Is it possible to use the Touch ID sensor in an app but not for login authentication? In the app, a user can scan another person's finger. The fingerprint will then be matched against the database finding that person's profile.

Answer 1

The answer is no. Reference: https://www.noknok.com/what-they-say/blog/apple-touch-id-app-for-mobile-fingerprint-authentication

So, is Apple's Touch ID API the answer to our online authentication needs? Currently, the API provides only two capabilities:

1. The ability to determine if the user was successfully authenticated to the device using the fingerprint sensor.
2. The ability to unlock iOS keychain data with successful fingerprint authentication.

While both capabilities offer local authentication, they do not provide a mechanism for the application or the user to authenticate to a remote server. App developers looking to implement remote authentication must create their own solution.
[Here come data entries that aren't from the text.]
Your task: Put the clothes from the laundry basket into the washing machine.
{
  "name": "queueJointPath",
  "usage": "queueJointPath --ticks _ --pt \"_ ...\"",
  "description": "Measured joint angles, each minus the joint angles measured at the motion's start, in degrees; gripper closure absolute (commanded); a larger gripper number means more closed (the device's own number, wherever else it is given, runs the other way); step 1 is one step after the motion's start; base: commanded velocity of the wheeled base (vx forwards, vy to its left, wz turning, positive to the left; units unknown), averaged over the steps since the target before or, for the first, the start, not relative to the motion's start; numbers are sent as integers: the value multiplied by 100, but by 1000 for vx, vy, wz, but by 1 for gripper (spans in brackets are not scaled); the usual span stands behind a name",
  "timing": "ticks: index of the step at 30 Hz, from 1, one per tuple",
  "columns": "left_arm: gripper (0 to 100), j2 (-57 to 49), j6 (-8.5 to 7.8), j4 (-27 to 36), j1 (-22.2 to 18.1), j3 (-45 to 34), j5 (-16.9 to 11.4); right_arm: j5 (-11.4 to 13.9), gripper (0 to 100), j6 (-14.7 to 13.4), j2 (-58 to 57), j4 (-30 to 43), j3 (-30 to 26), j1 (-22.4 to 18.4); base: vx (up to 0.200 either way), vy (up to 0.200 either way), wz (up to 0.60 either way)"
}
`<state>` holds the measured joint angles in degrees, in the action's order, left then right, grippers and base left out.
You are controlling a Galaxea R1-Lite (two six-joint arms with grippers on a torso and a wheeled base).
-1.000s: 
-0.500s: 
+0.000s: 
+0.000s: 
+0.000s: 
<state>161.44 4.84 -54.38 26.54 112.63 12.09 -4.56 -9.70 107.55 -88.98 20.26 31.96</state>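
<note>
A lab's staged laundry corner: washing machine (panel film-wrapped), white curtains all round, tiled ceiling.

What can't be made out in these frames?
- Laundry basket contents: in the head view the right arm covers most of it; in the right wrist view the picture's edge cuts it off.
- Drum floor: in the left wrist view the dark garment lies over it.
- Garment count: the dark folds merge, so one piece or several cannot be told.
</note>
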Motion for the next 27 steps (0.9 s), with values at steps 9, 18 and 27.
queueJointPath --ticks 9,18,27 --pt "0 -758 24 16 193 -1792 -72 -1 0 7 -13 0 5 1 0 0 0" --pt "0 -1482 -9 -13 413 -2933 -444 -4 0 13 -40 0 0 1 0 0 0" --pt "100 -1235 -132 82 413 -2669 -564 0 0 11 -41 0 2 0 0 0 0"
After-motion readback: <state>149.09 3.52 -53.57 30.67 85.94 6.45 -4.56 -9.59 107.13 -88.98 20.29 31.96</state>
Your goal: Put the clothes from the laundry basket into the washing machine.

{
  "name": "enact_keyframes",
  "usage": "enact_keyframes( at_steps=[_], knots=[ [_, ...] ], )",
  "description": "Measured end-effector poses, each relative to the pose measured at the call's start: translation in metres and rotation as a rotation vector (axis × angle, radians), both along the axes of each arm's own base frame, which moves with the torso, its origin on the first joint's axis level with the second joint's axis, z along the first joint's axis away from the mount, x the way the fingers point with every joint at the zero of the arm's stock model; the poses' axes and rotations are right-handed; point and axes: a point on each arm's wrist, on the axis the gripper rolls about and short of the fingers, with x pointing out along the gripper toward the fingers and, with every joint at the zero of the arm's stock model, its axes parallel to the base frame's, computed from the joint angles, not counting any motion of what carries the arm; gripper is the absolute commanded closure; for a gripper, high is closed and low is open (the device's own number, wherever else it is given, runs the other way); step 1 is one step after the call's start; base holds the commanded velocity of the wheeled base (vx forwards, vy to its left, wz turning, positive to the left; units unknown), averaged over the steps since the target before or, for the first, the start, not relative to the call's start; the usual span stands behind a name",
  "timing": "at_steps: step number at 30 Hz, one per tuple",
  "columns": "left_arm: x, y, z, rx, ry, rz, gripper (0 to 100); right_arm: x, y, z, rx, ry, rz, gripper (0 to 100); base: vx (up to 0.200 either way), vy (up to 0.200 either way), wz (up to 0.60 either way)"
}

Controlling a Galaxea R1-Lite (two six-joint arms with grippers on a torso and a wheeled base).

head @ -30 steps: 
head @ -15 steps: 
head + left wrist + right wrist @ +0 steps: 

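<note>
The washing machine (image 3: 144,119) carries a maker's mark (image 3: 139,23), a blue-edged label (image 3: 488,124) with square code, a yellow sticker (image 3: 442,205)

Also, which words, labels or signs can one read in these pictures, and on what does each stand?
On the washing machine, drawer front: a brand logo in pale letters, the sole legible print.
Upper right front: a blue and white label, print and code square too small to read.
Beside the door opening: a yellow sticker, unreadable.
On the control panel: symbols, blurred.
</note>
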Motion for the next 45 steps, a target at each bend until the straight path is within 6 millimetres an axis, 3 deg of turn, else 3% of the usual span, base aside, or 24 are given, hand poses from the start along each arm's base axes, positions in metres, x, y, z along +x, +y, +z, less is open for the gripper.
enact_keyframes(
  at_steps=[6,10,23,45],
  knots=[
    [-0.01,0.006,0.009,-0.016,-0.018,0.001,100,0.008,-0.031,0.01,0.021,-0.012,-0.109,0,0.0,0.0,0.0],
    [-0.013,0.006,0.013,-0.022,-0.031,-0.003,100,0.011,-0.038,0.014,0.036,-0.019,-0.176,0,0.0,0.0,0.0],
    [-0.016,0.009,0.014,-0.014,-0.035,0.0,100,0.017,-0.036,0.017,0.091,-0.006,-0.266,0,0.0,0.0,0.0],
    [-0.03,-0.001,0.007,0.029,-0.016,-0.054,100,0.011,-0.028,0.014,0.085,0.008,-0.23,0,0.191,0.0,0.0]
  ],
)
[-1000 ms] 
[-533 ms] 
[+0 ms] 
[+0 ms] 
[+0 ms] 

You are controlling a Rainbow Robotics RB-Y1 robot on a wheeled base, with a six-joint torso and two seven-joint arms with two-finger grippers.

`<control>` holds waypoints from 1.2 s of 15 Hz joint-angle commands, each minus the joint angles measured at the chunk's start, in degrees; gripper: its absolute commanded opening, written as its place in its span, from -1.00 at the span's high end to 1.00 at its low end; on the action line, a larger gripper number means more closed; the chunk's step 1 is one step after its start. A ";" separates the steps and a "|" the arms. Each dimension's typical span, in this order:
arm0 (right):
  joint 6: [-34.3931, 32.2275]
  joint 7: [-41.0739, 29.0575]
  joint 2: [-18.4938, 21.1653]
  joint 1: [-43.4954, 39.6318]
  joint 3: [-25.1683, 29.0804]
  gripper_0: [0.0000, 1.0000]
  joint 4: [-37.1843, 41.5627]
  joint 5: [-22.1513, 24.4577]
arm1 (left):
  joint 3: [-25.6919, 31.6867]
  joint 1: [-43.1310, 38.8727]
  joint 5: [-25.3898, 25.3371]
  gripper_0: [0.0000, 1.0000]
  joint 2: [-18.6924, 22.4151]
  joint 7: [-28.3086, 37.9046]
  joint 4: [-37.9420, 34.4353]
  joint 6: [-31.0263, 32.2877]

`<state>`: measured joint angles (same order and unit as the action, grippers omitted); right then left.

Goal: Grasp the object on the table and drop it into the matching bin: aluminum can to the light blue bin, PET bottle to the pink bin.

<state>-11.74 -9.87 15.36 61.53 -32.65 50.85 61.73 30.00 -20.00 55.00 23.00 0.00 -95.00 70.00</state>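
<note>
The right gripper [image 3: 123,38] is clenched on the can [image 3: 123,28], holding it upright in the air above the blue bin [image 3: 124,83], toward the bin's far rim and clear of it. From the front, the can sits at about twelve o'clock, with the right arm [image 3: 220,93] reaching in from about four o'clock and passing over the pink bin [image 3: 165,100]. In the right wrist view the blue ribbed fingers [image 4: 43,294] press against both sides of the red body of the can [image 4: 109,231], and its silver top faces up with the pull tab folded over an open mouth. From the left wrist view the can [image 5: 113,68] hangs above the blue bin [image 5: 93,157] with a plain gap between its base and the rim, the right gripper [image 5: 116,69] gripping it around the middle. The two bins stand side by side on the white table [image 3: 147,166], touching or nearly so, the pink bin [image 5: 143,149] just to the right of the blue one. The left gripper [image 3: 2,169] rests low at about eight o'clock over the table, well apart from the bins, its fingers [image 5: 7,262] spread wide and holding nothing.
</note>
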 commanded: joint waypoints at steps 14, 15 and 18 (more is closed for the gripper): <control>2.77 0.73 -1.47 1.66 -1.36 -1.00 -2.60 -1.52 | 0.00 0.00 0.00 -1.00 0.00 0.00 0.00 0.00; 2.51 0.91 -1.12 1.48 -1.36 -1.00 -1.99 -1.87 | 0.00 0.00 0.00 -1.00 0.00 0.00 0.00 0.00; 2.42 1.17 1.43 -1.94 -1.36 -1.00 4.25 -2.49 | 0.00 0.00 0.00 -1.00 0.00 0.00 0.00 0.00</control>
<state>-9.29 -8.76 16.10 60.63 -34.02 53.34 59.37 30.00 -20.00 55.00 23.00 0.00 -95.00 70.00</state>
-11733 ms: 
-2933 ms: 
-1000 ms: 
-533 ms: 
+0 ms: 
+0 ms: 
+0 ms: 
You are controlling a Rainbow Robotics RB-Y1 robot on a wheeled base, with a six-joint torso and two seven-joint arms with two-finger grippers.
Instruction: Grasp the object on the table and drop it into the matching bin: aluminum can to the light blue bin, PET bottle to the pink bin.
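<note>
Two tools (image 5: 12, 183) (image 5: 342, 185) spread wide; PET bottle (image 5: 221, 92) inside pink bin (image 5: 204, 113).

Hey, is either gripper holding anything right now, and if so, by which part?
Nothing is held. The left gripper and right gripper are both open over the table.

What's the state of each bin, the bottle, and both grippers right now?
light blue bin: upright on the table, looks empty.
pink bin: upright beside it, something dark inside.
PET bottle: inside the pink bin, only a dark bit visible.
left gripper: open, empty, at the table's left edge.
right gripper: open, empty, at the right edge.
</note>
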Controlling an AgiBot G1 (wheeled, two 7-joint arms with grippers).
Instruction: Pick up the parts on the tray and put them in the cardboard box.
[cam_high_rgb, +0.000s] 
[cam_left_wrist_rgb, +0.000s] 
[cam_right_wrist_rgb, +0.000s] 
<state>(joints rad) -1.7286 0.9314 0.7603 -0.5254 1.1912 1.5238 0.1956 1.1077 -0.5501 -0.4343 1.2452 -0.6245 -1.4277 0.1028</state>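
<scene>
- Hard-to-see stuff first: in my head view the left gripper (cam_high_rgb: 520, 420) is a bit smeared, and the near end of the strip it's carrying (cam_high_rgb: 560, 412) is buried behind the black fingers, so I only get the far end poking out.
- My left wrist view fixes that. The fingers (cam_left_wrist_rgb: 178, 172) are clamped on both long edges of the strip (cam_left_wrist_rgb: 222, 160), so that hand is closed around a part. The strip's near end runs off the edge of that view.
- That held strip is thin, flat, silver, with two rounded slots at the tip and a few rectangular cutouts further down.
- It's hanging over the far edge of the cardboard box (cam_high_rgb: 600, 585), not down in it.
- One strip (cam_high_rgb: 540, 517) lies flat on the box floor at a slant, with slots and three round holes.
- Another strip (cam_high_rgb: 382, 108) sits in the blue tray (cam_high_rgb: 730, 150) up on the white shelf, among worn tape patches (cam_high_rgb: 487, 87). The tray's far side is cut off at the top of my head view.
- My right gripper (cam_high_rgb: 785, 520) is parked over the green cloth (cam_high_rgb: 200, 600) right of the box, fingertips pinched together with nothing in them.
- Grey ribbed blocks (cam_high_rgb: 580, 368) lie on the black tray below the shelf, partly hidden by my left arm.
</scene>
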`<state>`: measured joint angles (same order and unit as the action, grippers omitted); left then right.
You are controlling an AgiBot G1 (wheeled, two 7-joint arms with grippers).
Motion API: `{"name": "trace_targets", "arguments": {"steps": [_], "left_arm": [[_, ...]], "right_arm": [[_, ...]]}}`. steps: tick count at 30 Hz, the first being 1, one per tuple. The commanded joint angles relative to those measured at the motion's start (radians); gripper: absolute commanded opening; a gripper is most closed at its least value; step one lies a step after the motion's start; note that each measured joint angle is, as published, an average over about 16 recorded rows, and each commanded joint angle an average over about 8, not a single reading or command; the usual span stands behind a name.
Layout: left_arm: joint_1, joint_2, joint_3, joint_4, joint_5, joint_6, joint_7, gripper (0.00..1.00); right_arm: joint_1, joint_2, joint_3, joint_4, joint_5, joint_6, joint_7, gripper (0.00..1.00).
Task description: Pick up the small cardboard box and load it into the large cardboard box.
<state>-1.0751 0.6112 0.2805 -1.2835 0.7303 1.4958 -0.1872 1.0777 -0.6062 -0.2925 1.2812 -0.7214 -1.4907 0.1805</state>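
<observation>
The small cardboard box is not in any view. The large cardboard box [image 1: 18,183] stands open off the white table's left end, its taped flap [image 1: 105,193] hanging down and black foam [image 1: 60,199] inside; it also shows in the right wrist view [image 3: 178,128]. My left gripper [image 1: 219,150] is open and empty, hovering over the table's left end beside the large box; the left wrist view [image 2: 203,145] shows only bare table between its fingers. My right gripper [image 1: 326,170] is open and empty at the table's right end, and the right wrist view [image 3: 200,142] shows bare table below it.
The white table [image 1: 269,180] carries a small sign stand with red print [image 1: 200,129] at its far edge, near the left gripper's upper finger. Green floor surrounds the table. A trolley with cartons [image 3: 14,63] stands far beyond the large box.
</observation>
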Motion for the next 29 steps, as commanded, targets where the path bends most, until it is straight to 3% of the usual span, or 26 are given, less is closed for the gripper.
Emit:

However, you could do as follows:

One mechanism to accomplish remote authentication is by using the Touch ID Keychain API to store passwords. A successful fingerprint authentication will unlock the password, allowing the app to use the password to authenticate to the server on behalf of the user. While quick and simple, this method still retains many of the legacy security problems of passwords including the vulnerability to large scale server side attacks on password databases. The user also bears the burden of keeping passwords in sync between the iOS keychain and the server, raising the possibility of significant user confusion and friction.